# Exercise material
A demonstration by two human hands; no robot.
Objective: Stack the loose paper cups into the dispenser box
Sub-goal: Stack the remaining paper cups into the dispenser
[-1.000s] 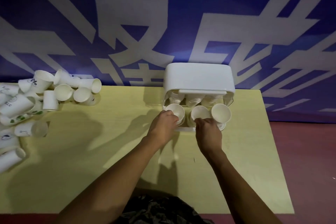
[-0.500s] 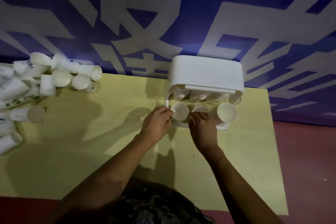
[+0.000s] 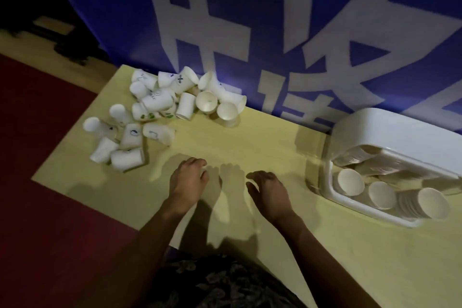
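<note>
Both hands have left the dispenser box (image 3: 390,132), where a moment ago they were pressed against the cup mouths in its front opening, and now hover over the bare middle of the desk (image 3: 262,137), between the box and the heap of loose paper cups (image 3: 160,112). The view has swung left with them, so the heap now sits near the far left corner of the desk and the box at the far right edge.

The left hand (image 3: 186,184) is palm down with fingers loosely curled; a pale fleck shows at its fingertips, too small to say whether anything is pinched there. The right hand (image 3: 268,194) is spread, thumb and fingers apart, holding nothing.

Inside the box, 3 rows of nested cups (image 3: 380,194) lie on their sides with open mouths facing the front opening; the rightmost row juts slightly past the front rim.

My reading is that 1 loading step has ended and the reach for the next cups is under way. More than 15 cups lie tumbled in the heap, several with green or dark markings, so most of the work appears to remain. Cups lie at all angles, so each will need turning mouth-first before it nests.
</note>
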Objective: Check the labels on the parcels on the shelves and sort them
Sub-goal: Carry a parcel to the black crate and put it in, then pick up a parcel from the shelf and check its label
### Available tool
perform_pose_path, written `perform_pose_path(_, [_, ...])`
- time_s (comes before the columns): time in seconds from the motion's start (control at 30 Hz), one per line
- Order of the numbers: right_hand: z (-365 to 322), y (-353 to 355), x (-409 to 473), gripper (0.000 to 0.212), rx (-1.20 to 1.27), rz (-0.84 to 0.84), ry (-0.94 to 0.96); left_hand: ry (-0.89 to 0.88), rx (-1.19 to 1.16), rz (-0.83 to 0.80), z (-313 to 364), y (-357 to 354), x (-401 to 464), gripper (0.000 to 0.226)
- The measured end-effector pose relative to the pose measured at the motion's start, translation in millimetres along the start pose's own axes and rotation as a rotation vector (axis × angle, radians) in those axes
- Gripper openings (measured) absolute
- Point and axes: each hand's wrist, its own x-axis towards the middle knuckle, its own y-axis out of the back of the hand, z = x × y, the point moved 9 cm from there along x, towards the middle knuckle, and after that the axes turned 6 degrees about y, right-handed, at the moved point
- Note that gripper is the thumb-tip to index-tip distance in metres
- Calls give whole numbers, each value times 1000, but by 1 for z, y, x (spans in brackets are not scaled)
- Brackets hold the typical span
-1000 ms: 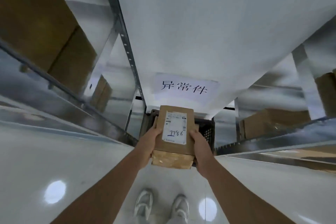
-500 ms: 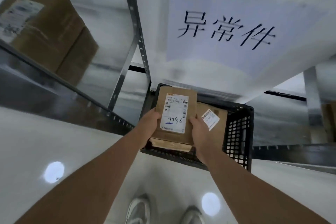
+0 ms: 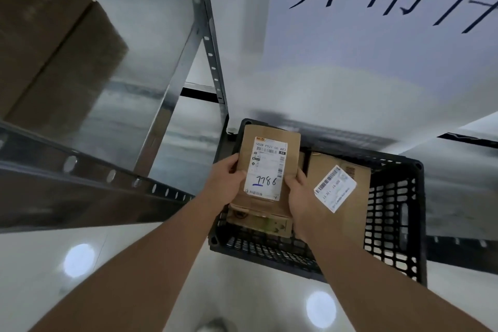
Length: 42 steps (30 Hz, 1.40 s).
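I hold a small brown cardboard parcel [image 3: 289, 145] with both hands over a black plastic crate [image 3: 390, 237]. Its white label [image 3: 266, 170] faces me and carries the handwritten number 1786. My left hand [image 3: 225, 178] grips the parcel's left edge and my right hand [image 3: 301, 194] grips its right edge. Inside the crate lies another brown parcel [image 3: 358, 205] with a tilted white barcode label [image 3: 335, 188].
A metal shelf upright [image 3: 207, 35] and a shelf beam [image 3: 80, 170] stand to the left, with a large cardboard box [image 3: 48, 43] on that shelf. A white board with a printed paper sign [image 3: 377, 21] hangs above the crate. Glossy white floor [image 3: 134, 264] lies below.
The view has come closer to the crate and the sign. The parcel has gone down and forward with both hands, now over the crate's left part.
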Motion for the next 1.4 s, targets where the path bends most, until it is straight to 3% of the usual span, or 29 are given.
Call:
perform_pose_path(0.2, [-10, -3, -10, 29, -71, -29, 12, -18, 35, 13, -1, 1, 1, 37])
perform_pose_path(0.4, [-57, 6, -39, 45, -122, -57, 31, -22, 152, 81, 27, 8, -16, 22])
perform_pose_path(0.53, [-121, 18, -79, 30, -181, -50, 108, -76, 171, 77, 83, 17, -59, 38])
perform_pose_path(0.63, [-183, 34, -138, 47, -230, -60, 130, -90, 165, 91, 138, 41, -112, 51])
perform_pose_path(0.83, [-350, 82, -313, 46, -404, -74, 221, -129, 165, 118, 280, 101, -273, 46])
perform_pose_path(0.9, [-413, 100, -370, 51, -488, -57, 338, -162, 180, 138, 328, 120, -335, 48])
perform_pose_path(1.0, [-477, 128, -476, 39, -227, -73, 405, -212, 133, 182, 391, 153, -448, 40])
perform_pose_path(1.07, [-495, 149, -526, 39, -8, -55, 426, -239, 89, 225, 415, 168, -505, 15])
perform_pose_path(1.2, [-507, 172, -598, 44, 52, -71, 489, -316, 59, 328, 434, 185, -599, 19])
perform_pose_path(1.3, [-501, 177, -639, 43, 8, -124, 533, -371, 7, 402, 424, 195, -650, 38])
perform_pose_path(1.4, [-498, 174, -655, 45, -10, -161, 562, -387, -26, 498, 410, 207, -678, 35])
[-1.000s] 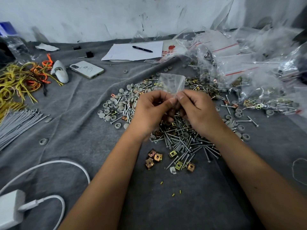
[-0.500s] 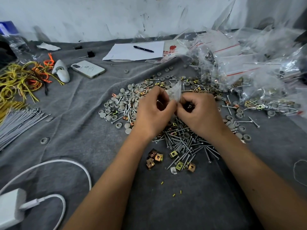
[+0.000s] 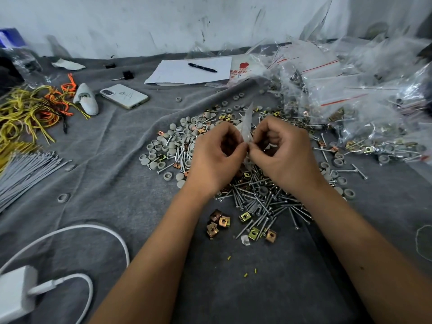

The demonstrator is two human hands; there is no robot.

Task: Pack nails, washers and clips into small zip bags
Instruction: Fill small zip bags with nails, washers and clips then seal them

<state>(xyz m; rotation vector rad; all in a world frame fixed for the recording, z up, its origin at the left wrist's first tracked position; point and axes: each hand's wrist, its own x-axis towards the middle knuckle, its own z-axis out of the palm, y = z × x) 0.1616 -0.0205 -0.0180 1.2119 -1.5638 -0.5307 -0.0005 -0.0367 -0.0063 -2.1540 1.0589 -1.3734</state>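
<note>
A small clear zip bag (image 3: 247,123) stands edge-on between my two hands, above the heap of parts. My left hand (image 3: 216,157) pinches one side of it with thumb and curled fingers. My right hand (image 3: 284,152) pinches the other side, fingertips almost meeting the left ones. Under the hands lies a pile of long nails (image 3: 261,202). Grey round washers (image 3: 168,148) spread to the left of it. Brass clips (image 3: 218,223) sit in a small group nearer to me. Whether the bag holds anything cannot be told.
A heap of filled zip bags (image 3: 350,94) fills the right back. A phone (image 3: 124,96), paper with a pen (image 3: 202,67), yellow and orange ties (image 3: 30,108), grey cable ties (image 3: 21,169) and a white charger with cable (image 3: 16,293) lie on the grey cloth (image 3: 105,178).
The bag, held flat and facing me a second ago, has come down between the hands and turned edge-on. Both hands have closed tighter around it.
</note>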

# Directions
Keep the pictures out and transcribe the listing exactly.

# Task response
A demonstration by two human hands; no robot.
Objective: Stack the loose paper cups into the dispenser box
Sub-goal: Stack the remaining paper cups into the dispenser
[-1.000s] 
[-0.500s] 
[+0.000s] 
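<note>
Both hands have left the dispenser box (image 3: 390,132), where a moment ago they were pressed against the cup mouths in its front opening, and now hover over the bare middle of the desk (image 3: 262,137), between the box and the heap of loose paper cups (image 3: 160,112). The view has swung left with them, so the heap now sits near the far left corner of the desk and the box at the far right edge.

The left hand (image 3: 186,184) is palm down with fingers loosely curled; a pale fleck shows at its fingertips, too small to say whether anything is pinched there. The right hand (image 3: 268,194) is spread, thumb and fingers apart, holding nothing.

Inside the box, 3 rows of nested cups (image 3: 380,194) lie on their sides with open mouths facing the front opening; the rightmost row juts slightly past the front rim.

My reading is that 1 loading step has ended and the reach for the next cups is under way. More than 15 cups lie tumbled in the heap, several with green or dark markings, so most of the work appears to remain. Cups lie at all angles, so each will need turning mouth-first before it nests.
</note>
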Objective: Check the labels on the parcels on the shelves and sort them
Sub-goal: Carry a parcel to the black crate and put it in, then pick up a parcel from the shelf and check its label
### Available tool
perform_pose_path, written `perform_pose_path(_, [_, ...])`
- time_s (comes before the columns): time in seconds from the motion's start (control at 30 Hz), one per line
- Order of the numbers: right_hand: z (-365 to 322), y (-353 to 355), x (-409 to 473), gripper (0.000 to 0.212), rx (-1.20 to 1.27), rz (-0.84 to 0.84), ry (-0.94 to 0.96); left_hand: ry (-0.89 to 0.88), rx (-1.19 to 1.16), rz (-0.83 to 0.80), z (-313 to 364), y (-357 to 354), x (-401 to 464), gripper (0.000 to 0.226)
- The measured end-effector pose relative to the pose measured at the motion's start, translation in millimetres along the start pose's own axes and rotation as a rotation vector (axis × angle, radians) in those axes
- Gripper openings (measured) absolute
- Point and axes: each hand's wrist, its own x-axis towards the middle knuckle, its own y-axis out of the back of the hand, z = x × y, the point moved 9 cm from there along x, towards the middle knuckle, and after that the axes turned 6 degrees about y, right-handed, at the moved point
- Note that gripper is the thumb-tip to index-tip distance in metres
- Calls give whole numbers, each value times 1000, but by 1 for z, y, x (spans in brackets are not scaled)
- Brackets hold the typical span
-1000 ms: 
-500 ms: 
+0 ms: 
Length: 42 steps (30 Hz, 1.40 s).
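I hold a small brown cardboard parcel [image 3: 289, 145] with both hands over a black plastic crate [image 3: 390, 237]. Its white label [image 3: 266, 170] faces me and carries the handwritten number 1786. My left hand [image 3: 225, 178] grips the parcel's left edge and my right hand [image 3: 301, 194] grips its right edge. Inside the crate lies another brown parcel [image 3: 358, 205] with a tilted white barcode label [image 3: 335, 188].
A metal shelf upright [image 3: 207, 35] and a shelf beam [image 3: 80, 170] stand to the left, with a large cardboard box [image 3: 48, 43] on that shelf. A white board with a printed paper sign [image 3: 377, 21] hangs above the crate. Glossy white floor [image 3: 134, 264] lies below.
The view has come closer to the crate and the sign. The parcel has gone down and forward with both hands, now over the crate's left part.
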Motion for the next 1.4 s, targets where the path bends most, until it is straight to 3% of the usual span, or 29 are given.
Call:
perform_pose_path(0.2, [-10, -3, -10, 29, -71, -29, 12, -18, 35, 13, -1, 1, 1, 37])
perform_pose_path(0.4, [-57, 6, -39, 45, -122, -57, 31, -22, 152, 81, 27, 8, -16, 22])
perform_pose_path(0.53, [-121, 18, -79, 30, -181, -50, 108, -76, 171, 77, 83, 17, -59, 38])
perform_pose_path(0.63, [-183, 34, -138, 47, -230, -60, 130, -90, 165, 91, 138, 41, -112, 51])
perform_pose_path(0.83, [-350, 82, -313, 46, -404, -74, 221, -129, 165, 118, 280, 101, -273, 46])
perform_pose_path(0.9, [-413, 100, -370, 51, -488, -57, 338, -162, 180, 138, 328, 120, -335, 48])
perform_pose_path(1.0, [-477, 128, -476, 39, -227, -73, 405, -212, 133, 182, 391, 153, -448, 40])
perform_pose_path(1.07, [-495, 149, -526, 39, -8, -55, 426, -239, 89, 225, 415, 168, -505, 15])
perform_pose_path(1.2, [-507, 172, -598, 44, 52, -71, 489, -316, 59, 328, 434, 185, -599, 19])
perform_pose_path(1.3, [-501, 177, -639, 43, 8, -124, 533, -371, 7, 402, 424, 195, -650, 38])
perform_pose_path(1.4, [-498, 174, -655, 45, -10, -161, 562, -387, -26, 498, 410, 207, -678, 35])
[-1.000s] 
[-0.500s] 
[+0.000s] 

The demonstrator is two human hands; there is no robot.

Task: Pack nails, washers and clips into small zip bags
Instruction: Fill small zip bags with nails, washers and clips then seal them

<state>(xyz m; rotation vector rad; all in a world frame fixed for the recording, z up, its origin at the left wrist's first tracked position; point and axes: each hand's wrist, its own x-axis towards the middle knuckle, its own z-axis out of the palm, y = z × x) 0.1616 -0.0205 -0.0180 1.2119 -1.5638 -0.5307 -0.0005 -0.0367 -0.0063 -2.1540 1.0589 -1.3734</state>
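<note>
A small clear zip bag (image 3: 247,123) stands edge-on between my two hands, above the heap of parts. My left hand (image 3: 216,157) pinches one side of it with thumb and curled fingers. My right hand (image 3: 284,152) pinches the other side, fingertips almost meeting the left ones. Under the hands lies a pile of long nails (image 3: 261,202). Grey round washers (image 3: 168,148) spread to the left of it. Brass clips (image 3: 218,223) sit in a small group nearer to me. Whether the bag holds anything cannot be told.
A heap of filled zip bags (image 3: 350,94) fills the right back. A phone (image 3: 124,96), paper with a pen (image 3: 202,67), yellow and orange ties (image 3: 30,108), grey cable ties (image 3: 21,169) and a white charger with cable (image 3: 16,293) lie on the grey cloth (image 3: 105,178).
The bag, held flat and facing me a second ago, has come down between the hands and turned edge-on. Both hands have closed tighter around it.
</note>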

This answer requires no additional content.